Piepgras wirbt für sein Konzept des „Künstlercampus“. Wenn man sich den Sand des „Kulturstandortes“, aus den Augen reibt, wird deutlich, dass neben den geplanten 30 (!) Ateliers und Galerien vor allem mehrere 10.000 m2 Bruttogeschossfläche Gewerbeflächen und ein Hotel nötig sind, um den gebotenen Kaufpreis zu refinanzieren. Kieznahes Gewerbe ist in dieser Planung ausgeschlossen, denn der hohe Kaufpreis erfordert zur Refinanzierung teure Gewerbe- und Wohnungsmieten. Die Planung könnten nach dem derzeit noch gültigen Bebauungsplan aus den 60er Jahren (!) ohne Zustimmung des Bezirks und ohne Bürgerbeteiligung sofort realisiert werden. Wohnungen sind in der Planung nur wenige vorgesehen. Damit verkleinert sich auch der Anteil der vorgesehenen „bezahlbaren“ Wohnungen. Wieder einmal werden Kreuzberger vor eine Planung gestellt, in der sie nicht vorgesehen sind. Denn der hohe Kaufpreis schließt ein Beteiligungsverfahren aus, da er einen sofortigen Baubeginn erzwingt.
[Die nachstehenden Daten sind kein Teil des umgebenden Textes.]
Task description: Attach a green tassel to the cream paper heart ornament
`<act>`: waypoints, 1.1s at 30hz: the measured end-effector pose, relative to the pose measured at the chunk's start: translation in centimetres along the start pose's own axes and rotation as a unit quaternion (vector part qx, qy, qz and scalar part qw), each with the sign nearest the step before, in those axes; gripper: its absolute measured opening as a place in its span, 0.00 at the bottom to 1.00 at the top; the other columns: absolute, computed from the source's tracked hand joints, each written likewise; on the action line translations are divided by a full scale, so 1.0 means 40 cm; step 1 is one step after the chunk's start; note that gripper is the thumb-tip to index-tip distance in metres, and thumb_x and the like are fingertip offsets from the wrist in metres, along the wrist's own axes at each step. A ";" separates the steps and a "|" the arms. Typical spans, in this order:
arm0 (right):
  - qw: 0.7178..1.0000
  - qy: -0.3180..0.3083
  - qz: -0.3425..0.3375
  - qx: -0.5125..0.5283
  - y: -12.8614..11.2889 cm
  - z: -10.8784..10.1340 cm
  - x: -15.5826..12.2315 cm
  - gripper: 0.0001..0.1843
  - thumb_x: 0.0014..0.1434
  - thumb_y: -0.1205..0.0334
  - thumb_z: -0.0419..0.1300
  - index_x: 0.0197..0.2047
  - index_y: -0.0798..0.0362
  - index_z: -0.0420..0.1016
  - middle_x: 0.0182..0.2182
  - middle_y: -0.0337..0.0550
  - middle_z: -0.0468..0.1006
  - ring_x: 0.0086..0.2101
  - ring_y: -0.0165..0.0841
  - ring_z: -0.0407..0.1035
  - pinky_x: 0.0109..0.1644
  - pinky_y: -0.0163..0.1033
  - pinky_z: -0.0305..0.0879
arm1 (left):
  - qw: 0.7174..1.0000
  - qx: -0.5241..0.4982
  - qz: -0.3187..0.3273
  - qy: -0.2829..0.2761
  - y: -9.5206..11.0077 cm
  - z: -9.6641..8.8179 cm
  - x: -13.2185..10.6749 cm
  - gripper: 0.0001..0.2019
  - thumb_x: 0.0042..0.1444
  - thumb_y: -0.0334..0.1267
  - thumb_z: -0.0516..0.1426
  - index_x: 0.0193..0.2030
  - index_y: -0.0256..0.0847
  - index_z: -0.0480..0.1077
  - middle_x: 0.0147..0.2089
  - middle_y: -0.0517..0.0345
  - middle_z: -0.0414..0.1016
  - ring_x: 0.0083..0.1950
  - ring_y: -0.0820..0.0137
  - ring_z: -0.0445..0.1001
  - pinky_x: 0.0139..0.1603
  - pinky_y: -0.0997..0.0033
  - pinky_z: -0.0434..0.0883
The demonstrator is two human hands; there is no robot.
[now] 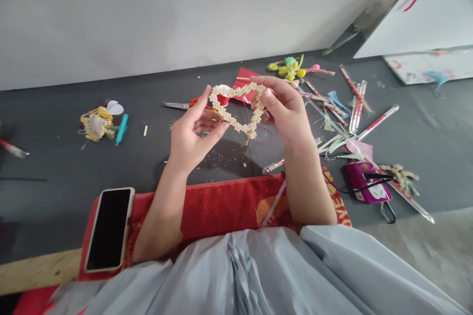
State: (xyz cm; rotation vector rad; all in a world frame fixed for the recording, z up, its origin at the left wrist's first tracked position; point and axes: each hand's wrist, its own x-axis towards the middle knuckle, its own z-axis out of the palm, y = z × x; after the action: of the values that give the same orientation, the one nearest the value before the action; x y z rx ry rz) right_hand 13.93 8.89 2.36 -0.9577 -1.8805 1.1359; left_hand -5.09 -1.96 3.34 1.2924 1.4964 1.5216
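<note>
A cream-coloured heart-shaped ring (236, 125), its outline knobbly like beads or braided cord, is held up over the grey table. My left hand (194, 135) pinches its left lobe between thumb and fingers. On the opposite side, my right hand (283, 108) grips the edge, the thumb on the front and fingers behind. A short tail hangs from the heart's lower right point. Behind it lie a spool of red thread (222, 100), partly covered by the heart, and orange-handled scissors (177, 106) partly hidden by my left hand.
At left are a yellow yarn bundle (96, 123), a teal tube (121, 129) and a phone (110, 229) on a red cloth (221, 202). To the right lie several wrapped sticks (379, 122), a purple box (365, 182) and yellow-green craft pieces (290, 68). A white wall (148, 15) stands behind.
</note>
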 end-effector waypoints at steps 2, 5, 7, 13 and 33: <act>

Der Verkauf ist jedoch noch nicht abgeschlossen. Es bleibt fraglich, ob Piepgras aufgrund seiner bekannten Geschichte als Projektentwickler in Berlin überhaupt ausreichend Geldgeber finden wird und die notwendige Seriosität gegenüber diesen darstellen kann. Außerdem muss der Haushaltsausschuss des Bundestages dem Verkauf zustimmen – eine weitere Chance für die Regierungsparteien ihr wohnungspolitisches Engagement zu beweisen.
Am 28. Januar gibt es einen weiteren Verhandlungstermin zwischen Stadtentwicklungsenator Andreas Geisel (SPD) und der Bima.
Am 29. Januar steht das Gelände im Abgeordnetenhaus Berlin auf Antrag der PIRATEN noch einmal öffentlich zur Diskussion. Außerdem fordern die GRÜNEN 300 Potenzialflächen, Liegenschaften bisher ohne Wohnbebauung, in die Verhandlungen zwischen Land und BImA über die Übernahme bundeseigener Liegenschaften mit aufzunehmen.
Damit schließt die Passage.